- _WHAT IS REQUIRED_: Please repeat the lines below exactly. Begin with the line containing "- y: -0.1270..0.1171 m" and go on through the line containing "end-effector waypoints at".

Entries taken from a collection:
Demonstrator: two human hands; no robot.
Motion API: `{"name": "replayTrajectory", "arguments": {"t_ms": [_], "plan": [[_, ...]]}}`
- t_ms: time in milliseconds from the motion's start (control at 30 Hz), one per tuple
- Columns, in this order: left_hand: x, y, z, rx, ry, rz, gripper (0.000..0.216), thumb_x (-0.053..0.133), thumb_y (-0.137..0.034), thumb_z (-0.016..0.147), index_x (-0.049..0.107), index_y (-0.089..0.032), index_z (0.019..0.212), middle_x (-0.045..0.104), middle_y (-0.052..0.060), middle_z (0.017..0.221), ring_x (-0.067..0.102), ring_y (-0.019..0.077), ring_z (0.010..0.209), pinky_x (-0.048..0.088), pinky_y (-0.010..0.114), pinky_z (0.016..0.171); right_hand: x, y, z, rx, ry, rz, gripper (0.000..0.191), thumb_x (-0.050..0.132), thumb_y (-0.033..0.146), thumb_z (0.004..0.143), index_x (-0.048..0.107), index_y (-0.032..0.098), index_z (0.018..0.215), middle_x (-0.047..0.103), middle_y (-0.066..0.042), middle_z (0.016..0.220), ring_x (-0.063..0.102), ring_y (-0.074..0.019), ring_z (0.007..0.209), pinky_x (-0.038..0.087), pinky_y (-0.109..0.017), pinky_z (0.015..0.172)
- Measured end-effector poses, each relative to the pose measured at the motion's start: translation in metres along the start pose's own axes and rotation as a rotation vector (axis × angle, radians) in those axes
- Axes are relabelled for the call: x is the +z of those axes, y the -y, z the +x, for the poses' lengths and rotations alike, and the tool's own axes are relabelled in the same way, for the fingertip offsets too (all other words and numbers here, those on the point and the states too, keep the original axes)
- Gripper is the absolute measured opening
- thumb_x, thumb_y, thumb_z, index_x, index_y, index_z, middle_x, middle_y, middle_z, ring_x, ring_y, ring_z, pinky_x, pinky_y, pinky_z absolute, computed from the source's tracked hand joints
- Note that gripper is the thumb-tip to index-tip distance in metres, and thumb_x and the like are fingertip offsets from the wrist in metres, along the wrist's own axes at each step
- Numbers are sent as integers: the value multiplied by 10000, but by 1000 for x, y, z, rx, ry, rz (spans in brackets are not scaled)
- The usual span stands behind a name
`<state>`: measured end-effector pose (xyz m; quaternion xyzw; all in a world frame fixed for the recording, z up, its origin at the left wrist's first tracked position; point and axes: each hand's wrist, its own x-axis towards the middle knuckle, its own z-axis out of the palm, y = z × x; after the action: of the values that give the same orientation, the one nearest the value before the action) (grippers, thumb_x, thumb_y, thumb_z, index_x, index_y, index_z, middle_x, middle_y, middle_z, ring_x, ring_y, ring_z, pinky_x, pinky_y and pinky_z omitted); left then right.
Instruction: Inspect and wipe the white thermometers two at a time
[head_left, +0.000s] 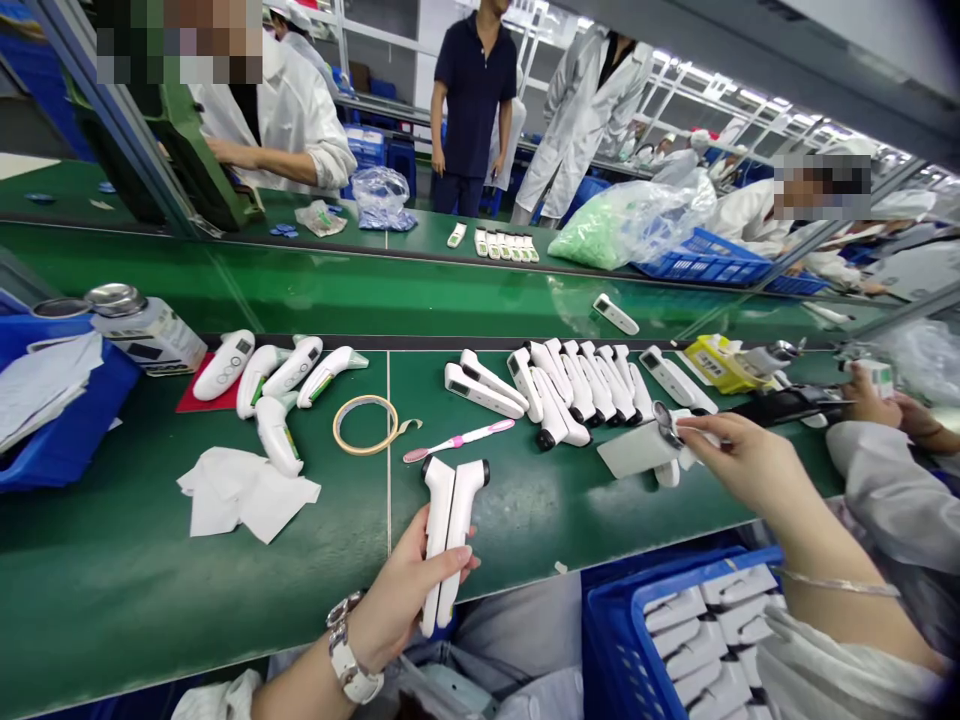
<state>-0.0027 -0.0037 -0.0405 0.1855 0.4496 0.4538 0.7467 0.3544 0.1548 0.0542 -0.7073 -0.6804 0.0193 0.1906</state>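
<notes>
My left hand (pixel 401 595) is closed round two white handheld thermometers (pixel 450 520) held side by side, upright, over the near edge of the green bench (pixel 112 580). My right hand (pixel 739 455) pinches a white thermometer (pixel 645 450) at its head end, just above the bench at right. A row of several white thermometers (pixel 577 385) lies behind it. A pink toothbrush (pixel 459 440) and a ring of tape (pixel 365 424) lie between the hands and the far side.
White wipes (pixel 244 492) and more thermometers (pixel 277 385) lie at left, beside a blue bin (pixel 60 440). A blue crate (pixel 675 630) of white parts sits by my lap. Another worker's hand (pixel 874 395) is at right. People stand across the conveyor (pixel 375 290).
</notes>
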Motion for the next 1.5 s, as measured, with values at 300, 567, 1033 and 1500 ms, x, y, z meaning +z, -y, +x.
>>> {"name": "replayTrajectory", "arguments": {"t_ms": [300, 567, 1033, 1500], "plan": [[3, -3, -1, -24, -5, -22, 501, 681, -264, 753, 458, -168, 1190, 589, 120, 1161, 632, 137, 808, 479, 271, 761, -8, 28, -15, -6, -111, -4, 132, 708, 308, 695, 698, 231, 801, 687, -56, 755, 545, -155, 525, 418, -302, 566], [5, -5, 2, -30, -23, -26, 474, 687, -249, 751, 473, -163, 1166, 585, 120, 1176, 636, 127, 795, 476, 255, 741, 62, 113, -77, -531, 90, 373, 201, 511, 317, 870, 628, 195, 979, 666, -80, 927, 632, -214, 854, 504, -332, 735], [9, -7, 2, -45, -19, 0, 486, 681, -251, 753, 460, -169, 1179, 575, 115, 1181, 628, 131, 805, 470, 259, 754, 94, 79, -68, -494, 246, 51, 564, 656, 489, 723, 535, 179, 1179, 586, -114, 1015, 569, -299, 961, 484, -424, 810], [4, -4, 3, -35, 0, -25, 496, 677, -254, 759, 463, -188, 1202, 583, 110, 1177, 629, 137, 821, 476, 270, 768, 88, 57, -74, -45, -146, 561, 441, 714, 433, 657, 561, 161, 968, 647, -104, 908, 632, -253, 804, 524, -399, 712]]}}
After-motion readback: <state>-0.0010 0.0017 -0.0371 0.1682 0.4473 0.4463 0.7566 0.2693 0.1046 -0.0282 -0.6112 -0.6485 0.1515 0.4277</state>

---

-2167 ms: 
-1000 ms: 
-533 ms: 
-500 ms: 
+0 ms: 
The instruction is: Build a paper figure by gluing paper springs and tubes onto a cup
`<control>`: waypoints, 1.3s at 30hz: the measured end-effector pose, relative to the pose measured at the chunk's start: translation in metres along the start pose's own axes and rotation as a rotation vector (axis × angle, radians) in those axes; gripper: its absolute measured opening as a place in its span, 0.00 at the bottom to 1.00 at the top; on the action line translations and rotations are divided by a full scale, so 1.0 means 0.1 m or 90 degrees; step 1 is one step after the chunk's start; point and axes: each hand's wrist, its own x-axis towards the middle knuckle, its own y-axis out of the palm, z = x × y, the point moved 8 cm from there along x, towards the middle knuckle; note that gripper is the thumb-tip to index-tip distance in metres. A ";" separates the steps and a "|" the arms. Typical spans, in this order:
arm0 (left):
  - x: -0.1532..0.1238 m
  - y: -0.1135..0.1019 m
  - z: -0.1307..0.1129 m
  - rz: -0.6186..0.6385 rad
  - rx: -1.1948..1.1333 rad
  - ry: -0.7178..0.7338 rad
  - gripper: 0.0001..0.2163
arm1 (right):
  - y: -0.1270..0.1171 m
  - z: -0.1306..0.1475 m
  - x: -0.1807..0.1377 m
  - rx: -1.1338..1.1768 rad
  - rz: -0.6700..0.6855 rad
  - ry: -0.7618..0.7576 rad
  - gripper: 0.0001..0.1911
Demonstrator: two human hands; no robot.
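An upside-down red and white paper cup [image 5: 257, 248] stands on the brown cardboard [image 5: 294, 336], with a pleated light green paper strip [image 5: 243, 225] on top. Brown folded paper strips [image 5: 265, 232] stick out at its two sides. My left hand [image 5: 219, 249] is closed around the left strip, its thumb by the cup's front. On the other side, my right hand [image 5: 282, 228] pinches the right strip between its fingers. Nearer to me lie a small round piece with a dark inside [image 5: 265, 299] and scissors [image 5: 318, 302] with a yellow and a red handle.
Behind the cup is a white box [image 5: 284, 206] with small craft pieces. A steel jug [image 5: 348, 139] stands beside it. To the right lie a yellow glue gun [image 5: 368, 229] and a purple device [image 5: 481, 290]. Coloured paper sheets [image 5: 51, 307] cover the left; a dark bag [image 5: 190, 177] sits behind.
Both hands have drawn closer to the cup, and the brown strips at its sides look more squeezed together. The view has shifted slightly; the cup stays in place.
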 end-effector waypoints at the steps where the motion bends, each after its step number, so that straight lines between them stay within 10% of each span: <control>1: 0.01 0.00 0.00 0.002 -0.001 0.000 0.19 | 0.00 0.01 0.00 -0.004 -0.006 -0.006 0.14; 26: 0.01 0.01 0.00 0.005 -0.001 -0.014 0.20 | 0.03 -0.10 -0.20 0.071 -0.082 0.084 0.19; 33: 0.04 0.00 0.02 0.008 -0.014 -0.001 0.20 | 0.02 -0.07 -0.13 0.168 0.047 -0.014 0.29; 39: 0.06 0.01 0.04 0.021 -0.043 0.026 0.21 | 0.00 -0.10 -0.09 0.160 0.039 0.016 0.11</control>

- _WRITTEN REPLY_:
  - y: -0.1270..0.1171 m
  - z: -0.1306..0.1475 m
  - x: -0.1807..0.1377 m
  - rx: -1.1338..1.1768 rad
  - rz: -0.6700..0.6855 rad
  - ry: -0.7618..0.7576 rad
  - gripper: 0.0001..0.1911
Demonstrator: two human hands; no robot.
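An upside-down red and white paper cup [image 5: 257, 248] stands on the brown cardboard [image 5: 294, 336], with a pleated light green paper strip [image 5: 243, 225] on top. Brown folded paper strips [image 5: 265, 232] stick out at its two sides. My left hand [image 5: 219, 249] is closed around the left strip, its thumb by the cup's front. On the other side, my right hand [image 5: 282, 228] pinches the right strip between its fingers. Nearer to me lie a small round piece with a dark inside [image 5: 265, 299] and scissors [image 5: 318, 302] with a yellow and a red handle.
Behind the cup is a white box [image 5: 284, 206] with small craft pieces. A steel jug [image 5: 348, 139] stands beside it. To the right lie a yellow glue gun [image 5: 368, 229] and a purple device [image 5: 481, 290]. Coloured paper sheets [image 5: 51, 307] cover the left; a dark bag [image 5: 190, 177] sits behind.
Both hands have drawn closer to the cup, and the brown strips at its sides look more squeezed together. The view has shifted slightly; the cup stays in place.
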 end-effector waypoints at the steps where the motion bends, each after its step number, so that straight lines between them stay within 10% of each span: <control>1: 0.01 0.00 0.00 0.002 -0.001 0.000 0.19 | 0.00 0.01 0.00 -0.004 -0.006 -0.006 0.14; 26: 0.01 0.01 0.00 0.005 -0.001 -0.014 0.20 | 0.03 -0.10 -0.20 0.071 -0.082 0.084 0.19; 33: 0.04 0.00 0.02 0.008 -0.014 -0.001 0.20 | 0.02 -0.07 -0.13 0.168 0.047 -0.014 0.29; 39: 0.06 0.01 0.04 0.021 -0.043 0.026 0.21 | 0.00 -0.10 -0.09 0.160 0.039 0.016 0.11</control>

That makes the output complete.